EXERCISE DIRECTIONS:
Repeat the listing exactly. The images do not belong in the copy.

SUPPLIED MATERIAL:
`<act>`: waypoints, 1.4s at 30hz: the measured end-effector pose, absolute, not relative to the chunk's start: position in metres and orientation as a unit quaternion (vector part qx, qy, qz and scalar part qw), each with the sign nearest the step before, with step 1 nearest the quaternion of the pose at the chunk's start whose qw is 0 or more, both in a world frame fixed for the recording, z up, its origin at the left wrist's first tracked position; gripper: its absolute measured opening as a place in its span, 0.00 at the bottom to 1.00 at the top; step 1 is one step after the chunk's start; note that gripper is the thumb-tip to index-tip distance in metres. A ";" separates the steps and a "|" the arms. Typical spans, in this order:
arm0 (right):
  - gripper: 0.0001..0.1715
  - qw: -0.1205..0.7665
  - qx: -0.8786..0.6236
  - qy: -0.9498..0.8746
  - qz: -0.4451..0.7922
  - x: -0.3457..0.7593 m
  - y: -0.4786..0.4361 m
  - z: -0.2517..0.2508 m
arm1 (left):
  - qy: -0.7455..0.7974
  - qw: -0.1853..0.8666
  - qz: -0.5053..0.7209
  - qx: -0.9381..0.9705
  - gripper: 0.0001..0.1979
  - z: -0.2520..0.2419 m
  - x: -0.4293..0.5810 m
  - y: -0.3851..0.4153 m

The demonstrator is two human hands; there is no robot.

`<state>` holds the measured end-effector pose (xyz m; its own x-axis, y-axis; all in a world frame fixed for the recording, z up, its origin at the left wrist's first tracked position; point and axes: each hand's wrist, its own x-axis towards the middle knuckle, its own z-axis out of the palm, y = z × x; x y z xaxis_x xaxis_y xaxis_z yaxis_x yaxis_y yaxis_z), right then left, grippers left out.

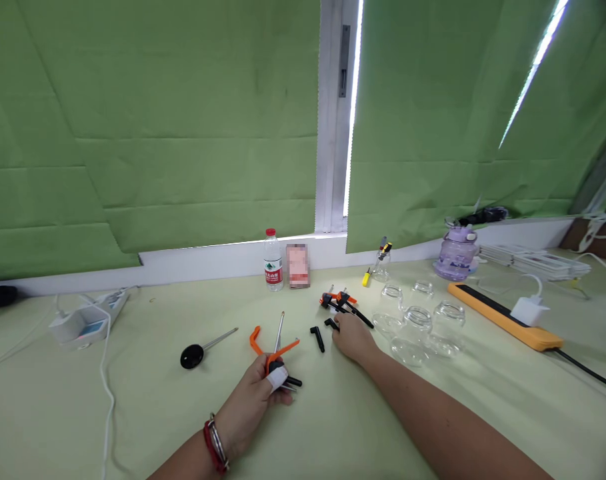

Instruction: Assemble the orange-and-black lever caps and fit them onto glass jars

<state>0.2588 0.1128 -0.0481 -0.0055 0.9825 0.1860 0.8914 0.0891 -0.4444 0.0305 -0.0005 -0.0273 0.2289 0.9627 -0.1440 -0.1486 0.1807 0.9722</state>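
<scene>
My left hand (250, 393), with white tape on the thumb, is closed round a bundle of orange and black plastic pieces (285, 349) and thin metal rods. A slim metal rod (280, 328) rises from that bundle. Further right, my right hand (353, 338) reaches forward, its fingers closed at a small bent black piece (331, 325); the fingertips are partly hidden. Another bent black piece (318, 339) lies between the hands. Just beyond my right hand is a pile of orange and black parts (343, 303). A black disc with a metal rod (193, 356) lies to the left.
Several clear glass jars (417, 330) stand right of my right arm. Behind are a water bottle (273, 263), a pink box (298, 267), a jar of tools (381, 265) and a purple jug (456, 253). An orange power strip (503, 317) lies right, a white one (90, 323) left.
</scene>
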 end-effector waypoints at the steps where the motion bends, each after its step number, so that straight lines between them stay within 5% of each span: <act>1: 0.04 0.227 -0.667 -0.703 0.097 0.259 0.113 -0.048 | 0.437 0.633 0.443 0.462 0.10 -0.027 0.031 0.000; 10: 0.11 0.269 -0.602 -0.745 0.099 0.249 0.094 -0.031 | 0.433 0.604 0.502 0.442 0.11 -0.019 0.030 0.002; 19: 0.16 0.295 -0.371 -0.849 0.235 0.234 0.061 -0.020 | 0.428 0.582 0.563 0.401 0.13 -0.019 0.023 0.007; 35: 0.13 0.280 -0.366 -0.823 0.332 0.225 0.044 -0.023 | 0.410 0.608 0.523 0.434 0.11 -0.019 0.028 0.004; 42: 0.16 0.274 -0.358 -0.825 0.341 0.218 0.037 -0.024 | 0.443 0.570 0.504 0.475 0.17 -0.025 0.026 0.005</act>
<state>0.2176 0.0370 -0.0240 -0.5941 0.7770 0.2081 0.4027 0.5112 -0.7593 0.0259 0.0048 -0.0246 0.1010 0.9946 -0.0251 -0.1529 0.0405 0.9874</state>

RESPONSE BELOW:
`<act>`: waypoints, 1.4s at 30hz: the measured end-effector pose, absolute, not relative to the chunk's start: position in metres and orientation as a unit quaternion (vector part qx, qy, qz and scalar part qw), each with the sign nearest the step before, with step 1 nearest the quaternion of the pose at the chunk's start whose qw is 0 or more, both in a world frame fixed for the recording, z up, its origin at the left wrist's first tracked position; gripper: its absolute measured opening as a place in its span, 0.00 at the bottom to 1.00 at the top; step 1 is one step after the chunk's start; note that gripper is the thumb-tip to index-tip distance in metres. A ";" separates the steps and a "|" the arms. Typical spans, in this order:
arm0 (right):
  - gripper: 0.0001..0.1715
  - qw: -0.1205..0.7665
  - qx: -0.8786..0.6236
  - qy: -0.9498..0.8746
  - qz: -0.4451..0.7922
  - x: -0.3457..0.7593 m
  - y: -0.4786..0.4361 m
  - z: -0.2517..0.2508 m
arm1 (left):
  - qy: -0.7455..0.7974
  - qw: -0.1853..0.8666
  - qz: -0.5053..0.7209
  - qx: -0.9381..0.9705
  - gripper: 0.0001..0.1979
  - z: -0.2520..0.2419 m
  - x: -0.4293..0.5810 m
  - y: -0.3851..0.4153 m

The demonstrator is two human hands; there is no robot.

`<state>` holds the measured end-effector pose (xyz m; its own x-axis, y-axis; all in a world frame fixed for the recording, z up, its origin at the left wrist's first tracked position; point and axes: each hand's wrist, its own x-axis towards the middle knuckle, its own z-axis out of the palm, y = z × x; x y z xaxis_x xaxis_y xaxis_z yaxis_x yaxis_y yaxis_z), right then left, grippers left out.


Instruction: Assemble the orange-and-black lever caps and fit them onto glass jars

<state>0.2588 0.1128 -0.0481 -0.0055 0.9825 0.1860 0.8914 0.0891 -0.4444 0.0305 -0.0005 -0.0273 0.2289 0.9627 -0.1440 -0.1486 0.1807 0.9722</state>
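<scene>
My left hand (250, 393), with white tape on the thumb, is closed round a bundle of orange and black plastic pieces (285, 349) and thin metal rods. A slim metal rod (280, 328) rises from that bundle. Further right, my right hand (353, 338) reaches forward, its fingers closed at a small bent black piece (331, 325); the fingertips are partly hidden. Another bent black piece (318, 339) lies between the hands. Just beyond my right hand is a pile of orange and black parts (343, 303). A black disc with a metal rod (193, 356) lies to the left.
Several clear glass jars (417, 330) stand right of my right arm. Behind are a water bottle (273, 263), a pink box (298, 267), a jar of tools (381, 265) and a purple jug (456, 253). An orange power strip (503, 317) lies right, a white one (90, 323) left.
</scene>
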 end-effector waypoints at the steps where the motion bends, each after its step number, so that straight lines between them stay within 5% of each span: <act>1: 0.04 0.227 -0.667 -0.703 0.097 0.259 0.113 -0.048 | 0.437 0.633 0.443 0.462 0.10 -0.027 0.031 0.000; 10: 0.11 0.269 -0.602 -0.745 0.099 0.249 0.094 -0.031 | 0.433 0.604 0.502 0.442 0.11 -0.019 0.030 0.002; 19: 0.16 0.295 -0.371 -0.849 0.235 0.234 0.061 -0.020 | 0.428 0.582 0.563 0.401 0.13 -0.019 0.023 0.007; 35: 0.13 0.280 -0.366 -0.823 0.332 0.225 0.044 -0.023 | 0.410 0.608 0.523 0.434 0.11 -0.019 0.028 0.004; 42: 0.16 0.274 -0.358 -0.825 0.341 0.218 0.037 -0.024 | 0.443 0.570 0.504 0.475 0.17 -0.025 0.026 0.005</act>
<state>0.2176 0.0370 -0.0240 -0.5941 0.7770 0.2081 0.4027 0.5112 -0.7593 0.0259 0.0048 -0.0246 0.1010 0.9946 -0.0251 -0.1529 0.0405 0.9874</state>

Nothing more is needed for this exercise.